**Work request**
Output exactly the lines that run from the start of the records to the line with "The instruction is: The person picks", counting both ends, and skip the pictures.

**Extracted records**
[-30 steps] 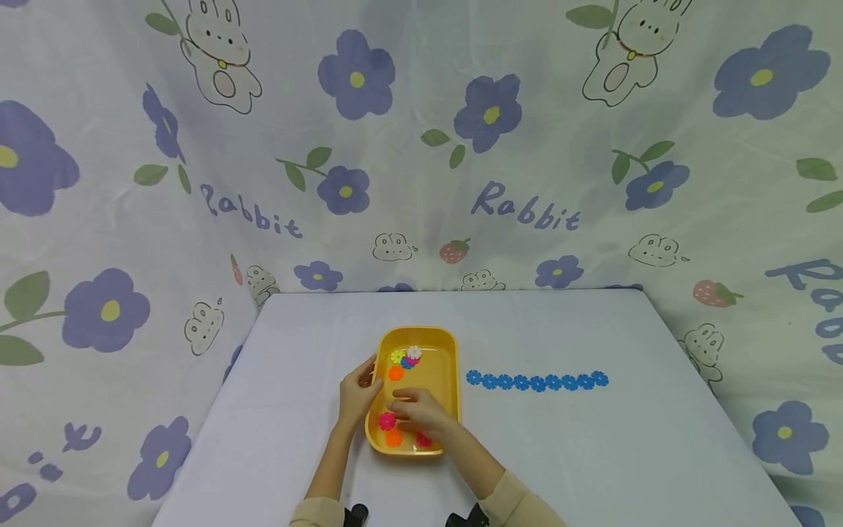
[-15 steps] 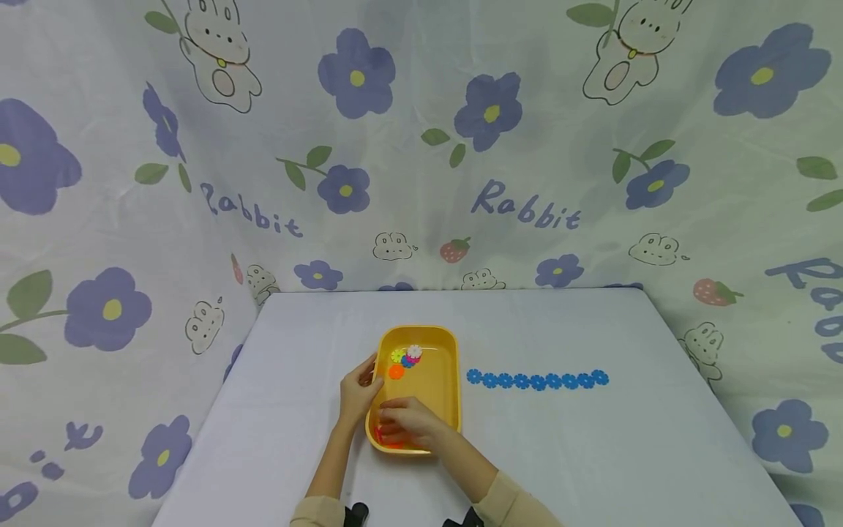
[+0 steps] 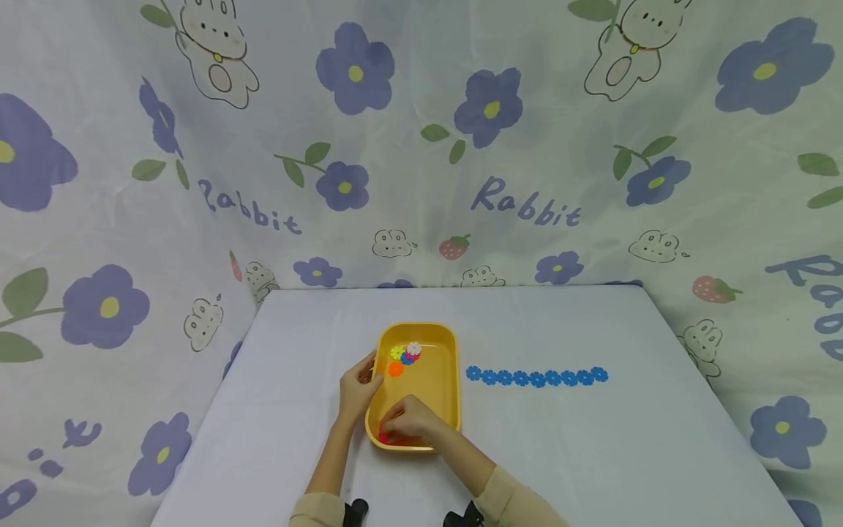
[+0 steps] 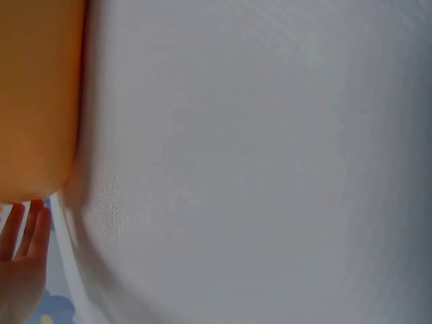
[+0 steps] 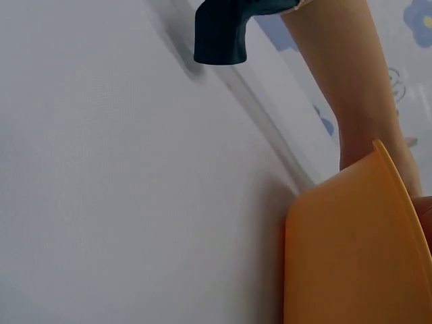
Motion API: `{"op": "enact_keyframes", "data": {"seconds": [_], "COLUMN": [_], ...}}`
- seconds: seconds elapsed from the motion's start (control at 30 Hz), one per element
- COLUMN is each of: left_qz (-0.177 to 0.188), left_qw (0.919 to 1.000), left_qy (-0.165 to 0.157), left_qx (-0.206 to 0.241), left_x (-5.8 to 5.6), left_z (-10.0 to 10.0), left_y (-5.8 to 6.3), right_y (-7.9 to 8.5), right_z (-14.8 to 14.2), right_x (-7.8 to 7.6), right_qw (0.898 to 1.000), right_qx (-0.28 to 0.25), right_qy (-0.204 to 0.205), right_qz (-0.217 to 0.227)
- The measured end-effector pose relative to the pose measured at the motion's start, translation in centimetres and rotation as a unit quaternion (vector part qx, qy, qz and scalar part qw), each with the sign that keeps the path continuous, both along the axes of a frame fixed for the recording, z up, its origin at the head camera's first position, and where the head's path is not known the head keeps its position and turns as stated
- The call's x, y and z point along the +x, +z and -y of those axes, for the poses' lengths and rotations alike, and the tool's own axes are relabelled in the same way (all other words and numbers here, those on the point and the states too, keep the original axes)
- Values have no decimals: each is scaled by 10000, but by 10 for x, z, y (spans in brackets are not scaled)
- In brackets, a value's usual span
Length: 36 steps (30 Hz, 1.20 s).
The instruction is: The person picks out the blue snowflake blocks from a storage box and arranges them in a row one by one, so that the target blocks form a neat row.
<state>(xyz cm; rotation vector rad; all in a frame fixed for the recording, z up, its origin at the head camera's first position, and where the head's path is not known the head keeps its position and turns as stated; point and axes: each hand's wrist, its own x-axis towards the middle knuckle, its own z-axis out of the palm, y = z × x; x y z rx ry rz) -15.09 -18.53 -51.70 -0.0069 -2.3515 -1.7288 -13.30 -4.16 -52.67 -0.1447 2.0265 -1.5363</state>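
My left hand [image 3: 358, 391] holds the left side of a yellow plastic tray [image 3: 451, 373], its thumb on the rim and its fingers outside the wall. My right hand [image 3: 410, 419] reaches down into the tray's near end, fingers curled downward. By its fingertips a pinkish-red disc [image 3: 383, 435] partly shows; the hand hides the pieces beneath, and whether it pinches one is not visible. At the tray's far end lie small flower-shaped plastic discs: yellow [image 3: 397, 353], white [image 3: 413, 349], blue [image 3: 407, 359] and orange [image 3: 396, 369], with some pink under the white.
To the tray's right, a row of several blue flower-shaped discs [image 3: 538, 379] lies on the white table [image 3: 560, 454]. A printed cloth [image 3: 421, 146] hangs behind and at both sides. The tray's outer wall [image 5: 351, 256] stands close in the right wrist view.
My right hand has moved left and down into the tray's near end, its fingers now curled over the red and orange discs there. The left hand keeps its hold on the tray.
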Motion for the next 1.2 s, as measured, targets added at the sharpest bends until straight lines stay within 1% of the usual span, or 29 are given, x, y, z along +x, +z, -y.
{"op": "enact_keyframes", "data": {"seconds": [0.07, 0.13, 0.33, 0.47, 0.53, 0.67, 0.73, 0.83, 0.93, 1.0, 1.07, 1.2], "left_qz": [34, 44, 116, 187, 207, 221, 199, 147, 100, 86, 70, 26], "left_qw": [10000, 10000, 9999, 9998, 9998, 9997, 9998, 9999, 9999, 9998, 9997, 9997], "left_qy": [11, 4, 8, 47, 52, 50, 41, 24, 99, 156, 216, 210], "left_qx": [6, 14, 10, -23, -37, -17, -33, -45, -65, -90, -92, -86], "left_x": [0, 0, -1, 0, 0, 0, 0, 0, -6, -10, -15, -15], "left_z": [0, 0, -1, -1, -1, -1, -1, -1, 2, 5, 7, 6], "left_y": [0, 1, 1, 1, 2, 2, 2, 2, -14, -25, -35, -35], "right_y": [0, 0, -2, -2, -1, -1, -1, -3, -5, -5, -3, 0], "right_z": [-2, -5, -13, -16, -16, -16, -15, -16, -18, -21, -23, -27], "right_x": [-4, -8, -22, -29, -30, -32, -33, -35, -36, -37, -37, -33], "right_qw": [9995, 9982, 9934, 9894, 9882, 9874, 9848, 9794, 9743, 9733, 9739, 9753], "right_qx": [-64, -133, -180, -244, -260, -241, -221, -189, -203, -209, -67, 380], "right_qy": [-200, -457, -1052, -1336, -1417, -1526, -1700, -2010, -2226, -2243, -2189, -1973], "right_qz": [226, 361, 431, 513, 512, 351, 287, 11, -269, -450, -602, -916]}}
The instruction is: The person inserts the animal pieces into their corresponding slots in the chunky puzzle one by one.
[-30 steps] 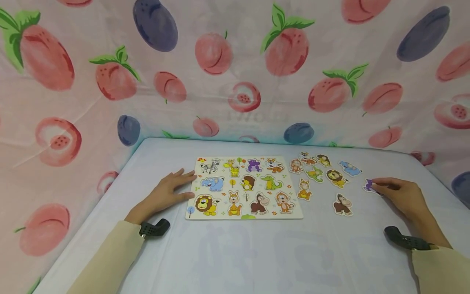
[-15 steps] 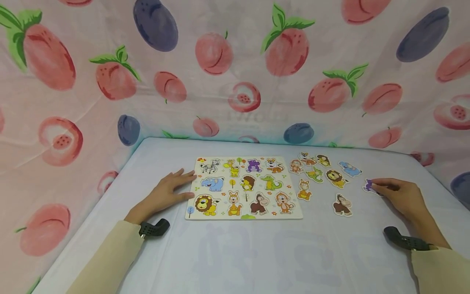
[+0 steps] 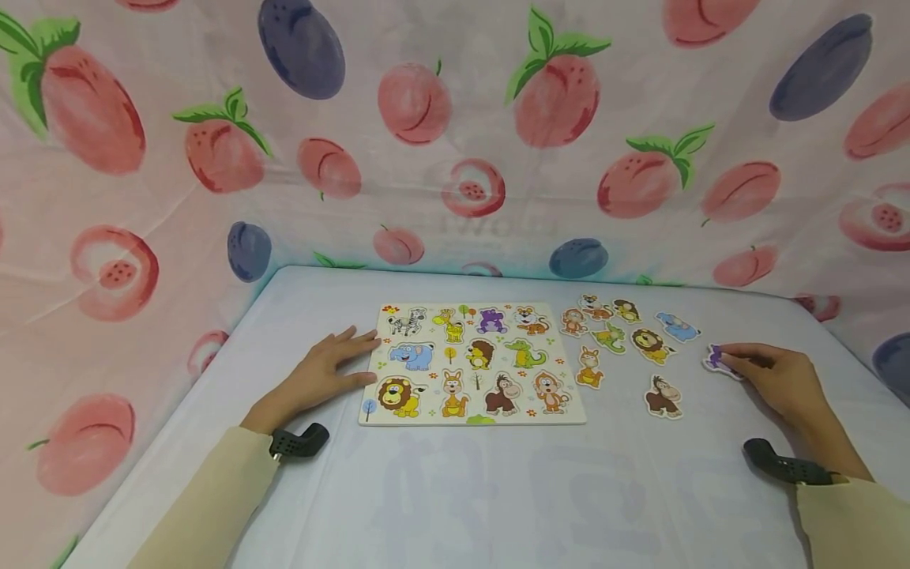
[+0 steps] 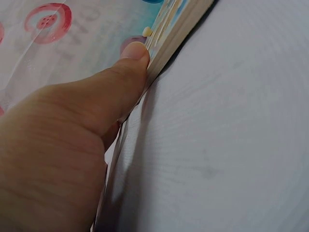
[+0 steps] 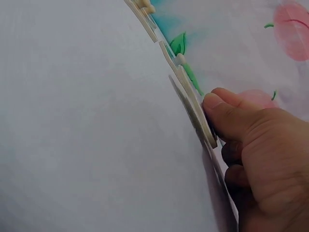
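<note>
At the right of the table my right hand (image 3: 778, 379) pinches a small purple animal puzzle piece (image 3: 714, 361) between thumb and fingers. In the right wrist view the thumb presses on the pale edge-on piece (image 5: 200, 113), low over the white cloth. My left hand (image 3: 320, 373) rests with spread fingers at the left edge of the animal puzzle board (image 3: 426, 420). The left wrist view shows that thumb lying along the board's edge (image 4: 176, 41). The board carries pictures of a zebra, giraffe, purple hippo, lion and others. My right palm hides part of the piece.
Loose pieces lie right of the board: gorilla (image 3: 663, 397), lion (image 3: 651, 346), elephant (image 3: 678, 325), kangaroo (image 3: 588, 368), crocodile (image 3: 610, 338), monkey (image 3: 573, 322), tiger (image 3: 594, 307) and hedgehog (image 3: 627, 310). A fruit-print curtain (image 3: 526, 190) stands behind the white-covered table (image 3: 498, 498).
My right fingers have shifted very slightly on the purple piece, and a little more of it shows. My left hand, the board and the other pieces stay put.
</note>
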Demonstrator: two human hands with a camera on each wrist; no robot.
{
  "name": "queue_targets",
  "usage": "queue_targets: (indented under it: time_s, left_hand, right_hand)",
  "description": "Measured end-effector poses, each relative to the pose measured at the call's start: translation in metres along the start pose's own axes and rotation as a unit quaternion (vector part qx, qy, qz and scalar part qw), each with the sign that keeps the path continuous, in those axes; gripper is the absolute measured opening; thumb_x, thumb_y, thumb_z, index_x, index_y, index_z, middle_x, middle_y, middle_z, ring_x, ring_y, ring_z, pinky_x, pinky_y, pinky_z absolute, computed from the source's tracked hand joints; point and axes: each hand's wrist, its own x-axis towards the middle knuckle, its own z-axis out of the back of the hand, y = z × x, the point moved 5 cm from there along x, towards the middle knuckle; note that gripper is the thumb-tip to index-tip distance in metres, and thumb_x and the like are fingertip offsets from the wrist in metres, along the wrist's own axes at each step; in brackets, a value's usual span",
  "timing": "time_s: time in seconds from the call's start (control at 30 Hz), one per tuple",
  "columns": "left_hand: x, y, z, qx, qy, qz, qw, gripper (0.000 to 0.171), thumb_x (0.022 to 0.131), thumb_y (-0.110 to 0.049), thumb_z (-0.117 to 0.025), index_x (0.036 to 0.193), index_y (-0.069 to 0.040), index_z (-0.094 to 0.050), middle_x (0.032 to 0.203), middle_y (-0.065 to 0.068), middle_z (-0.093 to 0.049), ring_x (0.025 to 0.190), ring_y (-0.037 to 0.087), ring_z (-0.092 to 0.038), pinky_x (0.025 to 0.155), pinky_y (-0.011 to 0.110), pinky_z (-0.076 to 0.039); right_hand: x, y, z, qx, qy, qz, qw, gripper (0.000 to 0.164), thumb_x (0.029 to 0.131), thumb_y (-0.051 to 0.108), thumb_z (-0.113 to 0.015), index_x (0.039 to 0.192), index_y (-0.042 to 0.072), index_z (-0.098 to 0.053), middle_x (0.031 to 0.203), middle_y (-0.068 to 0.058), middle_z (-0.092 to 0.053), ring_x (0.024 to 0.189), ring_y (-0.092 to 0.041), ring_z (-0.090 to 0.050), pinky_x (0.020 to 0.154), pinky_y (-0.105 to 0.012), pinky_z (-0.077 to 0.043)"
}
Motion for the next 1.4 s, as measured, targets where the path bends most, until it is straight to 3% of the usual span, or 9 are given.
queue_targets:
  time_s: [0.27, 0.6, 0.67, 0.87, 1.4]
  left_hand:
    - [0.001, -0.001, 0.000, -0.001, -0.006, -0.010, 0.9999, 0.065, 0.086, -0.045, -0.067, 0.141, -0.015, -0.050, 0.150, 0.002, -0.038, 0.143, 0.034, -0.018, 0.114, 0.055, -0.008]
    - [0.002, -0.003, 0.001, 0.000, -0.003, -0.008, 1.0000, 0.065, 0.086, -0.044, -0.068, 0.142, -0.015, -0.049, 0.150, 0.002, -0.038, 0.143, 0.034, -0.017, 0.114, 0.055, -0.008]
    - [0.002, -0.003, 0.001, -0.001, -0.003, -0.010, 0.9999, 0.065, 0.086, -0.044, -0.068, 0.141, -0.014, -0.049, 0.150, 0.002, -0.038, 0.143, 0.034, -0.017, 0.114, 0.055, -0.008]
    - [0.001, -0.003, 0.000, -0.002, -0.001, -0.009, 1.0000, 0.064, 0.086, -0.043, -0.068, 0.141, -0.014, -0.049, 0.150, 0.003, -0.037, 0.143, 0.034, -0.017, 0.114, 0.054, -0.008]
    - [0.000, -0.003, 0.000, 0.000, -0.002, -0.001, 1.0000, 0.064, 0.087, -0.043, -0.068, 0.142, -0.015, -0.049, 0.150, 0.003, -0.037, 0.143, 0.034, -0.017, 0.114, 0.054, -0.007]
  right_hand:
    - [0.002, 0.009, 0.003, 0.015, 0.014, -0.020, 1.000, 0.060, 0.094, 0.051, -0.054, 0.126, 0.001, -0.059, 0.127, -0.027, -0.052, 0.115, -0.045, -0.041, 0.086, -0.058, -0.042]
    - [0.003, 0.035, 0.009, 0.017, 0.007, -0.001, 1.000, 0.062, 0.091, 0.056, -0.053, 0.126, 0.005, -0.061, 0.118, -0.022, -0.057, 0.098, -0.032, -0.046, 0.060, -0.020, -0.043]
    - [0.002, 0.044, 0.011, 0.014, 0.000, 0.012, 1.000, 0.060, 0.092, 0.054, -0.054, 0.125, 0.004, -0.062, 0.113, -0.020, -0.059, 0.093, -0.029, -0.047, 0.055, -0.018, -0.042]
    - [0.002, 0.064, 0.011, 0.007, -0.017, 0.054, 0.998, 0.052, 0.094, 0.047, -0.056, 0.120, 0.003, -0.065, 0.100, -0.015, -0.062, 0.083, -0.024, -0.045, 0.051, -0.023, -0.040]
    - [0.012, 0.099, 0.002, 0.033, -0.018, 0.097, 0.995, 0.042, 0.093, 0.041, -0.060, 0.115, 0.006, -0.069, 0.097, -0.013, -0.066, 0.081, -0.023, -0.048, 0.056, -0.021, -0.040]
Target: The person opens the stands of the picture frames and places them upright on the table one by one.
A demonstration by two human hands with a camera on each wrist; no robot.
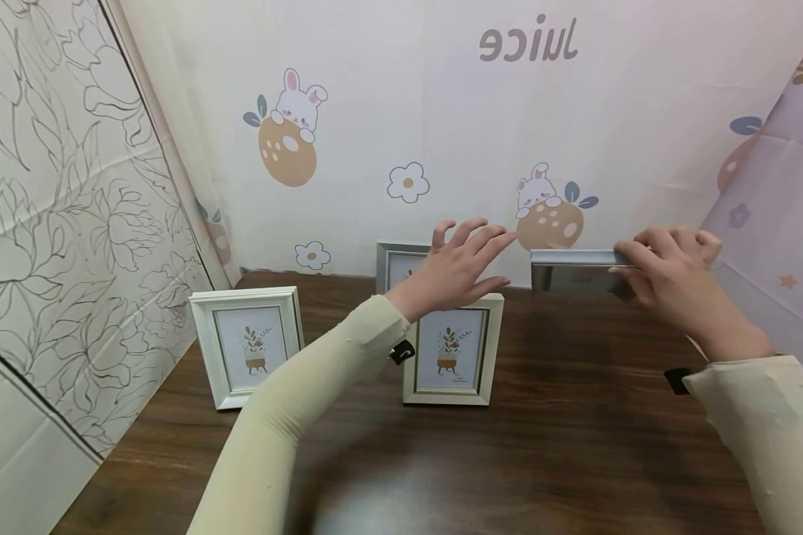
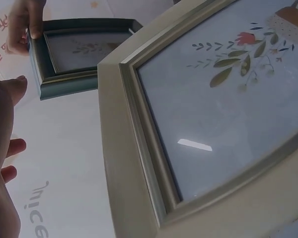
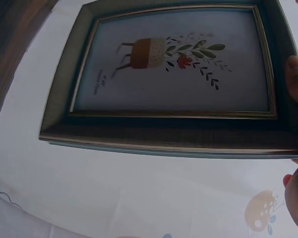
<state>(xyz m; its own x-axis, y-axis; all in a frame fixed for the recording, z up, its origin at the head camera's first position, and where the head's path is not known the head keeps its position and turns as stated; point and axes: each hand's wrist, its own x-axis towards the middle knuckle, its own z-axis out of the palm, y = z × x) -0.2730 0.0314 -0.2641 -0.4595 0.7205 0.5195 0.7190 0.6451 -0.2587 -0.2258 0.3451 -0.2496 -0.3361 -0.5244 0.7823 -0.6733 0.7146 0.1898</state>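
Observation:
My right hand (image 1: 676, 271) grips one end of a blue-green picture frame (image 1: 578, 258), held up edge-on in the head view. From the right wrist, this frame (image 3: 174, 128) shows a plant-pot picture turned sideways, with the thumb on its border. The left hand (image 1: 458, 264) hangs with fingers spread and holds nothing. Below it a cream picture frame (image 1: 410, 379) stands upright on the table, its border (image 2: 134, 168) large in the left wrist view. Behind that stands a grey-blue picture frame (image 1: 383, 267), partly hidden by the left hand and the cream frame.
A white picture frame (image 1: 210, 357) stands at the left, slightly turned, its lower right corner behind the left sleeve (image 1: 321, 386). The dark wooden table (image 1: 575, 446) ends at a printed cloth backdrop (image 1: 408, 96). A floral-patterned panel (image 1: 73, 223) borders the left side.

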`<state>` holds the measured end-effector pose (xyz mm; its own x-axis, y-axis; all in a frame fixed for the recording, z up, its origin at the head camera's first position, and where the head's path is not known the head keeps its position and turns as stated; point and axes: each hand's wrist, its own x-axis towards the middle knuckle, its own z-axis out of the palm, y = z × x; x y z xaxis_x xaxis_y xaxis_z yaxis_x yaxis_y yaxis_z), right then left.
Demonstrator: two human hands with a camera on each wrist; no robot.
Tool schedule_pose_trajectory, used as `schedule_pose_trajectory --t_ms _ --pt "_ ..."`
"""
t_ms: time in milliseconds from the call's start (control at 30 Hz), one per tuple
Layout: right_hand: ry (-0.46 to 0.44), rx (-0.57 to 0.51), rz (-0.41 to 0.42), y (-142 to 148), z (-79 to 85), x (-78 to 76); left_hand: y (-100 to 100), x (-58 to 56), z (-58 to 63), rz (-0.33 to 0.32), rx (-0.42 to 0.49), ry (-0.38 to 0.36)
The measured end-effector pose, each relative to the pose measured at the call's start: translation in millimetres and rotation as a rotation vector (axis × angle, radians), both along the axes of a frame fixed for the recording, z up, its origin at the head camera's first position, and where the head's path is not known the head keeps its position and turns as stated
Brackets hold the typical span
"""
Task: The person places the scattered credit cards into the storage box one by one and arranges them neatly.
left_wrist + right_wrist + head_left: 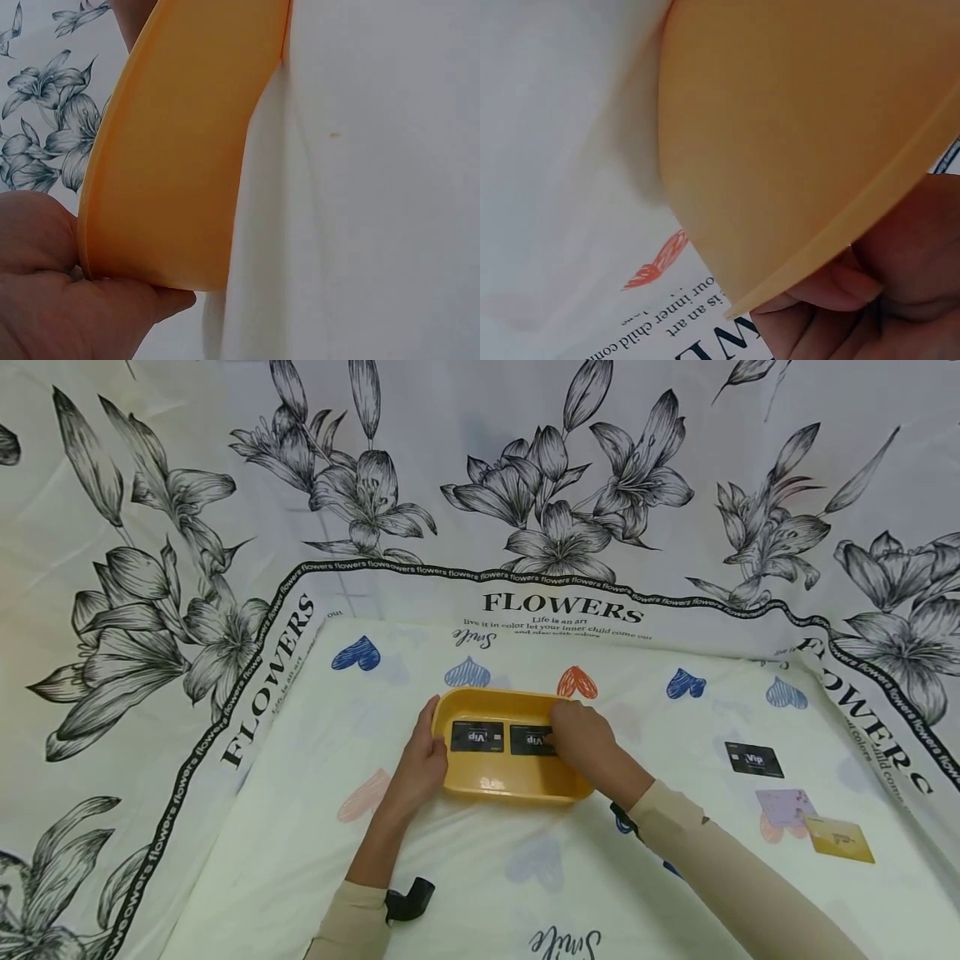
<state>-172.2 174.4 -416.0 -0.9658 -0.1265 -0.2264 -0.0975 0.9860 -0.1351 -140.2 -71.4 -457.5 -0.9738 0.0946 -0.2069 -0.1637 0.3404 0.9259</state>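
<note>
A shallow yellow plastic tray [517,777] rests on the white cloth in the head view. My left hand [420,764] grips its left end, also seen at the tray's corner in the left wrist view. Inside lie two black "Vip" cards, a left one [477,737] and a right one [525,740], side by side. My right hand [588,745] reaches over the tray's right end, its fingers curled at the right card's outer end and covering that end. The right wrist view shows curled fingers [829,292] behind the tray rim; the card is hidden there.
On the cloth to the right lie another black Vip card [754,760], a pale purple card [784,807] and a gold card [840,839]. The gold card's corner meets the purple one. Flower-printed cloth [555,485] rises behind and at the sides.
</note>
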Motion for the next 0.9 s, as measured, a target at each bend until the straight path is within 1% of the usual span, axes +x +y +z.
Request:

**Reply to the exercise**
[-30 steps] 
[-15 steps] 
[+0 steps] 
[+0 steps] 
[+0 steps] 
Motion API: `{"op": "enact_keyframes", "data": {"seconds": [_], "COLUMN": [_], ...}}`
- seconds: seconds elapsed from the motion's start (control at 30 Hz), one per element
- COLUMN is each of: left_qz (-0.177 to 0.188), left_qw (0.919 to 1.000), left_qy (-0.165 to 0.157), left_qx (-0.206 to 0.241), left_x (-5.8 to 5.6), left_z (-10.0 to 10.0), left_y (-5.8 to 6.3), right_y (-7.9 to 8.5), right_z (-14.8 to 14.2), right_x (-7.8 to 7.6), right_qw (0.898 to 1.000), right_qx (-0.28 to 0.25), right_qy (-0.204 to 0.205), right_qz (-0.217 to 0.227)
- The measured end-effector pose relative to the pose measured at the motion's start, translation in centimetres and rotation as a unit quaternion (vector part qx, qy, qz and scalar part qw), each with the sign that keeps the path continuous, both along the axes of a frame fixed for the recording, z up, its origin at the head camera's first position, and where the head's path is not known the head keeps its position and turns as stated
- The call's x, y and z point along the +x, +z and -y of those axes, for the poses' lengths and rotations alike, and the tool's own axes are relabelled in the same way (all other words and numbers here, those on the point and the states too, keep the original axes)
- Values have no decimals: each is scaled by 10000, but by 10 for x, z, y (spans in brackets are not scaled)
- In brackets, a value's usual span
Length: 36 steps (30 Hz, 1.20 s).
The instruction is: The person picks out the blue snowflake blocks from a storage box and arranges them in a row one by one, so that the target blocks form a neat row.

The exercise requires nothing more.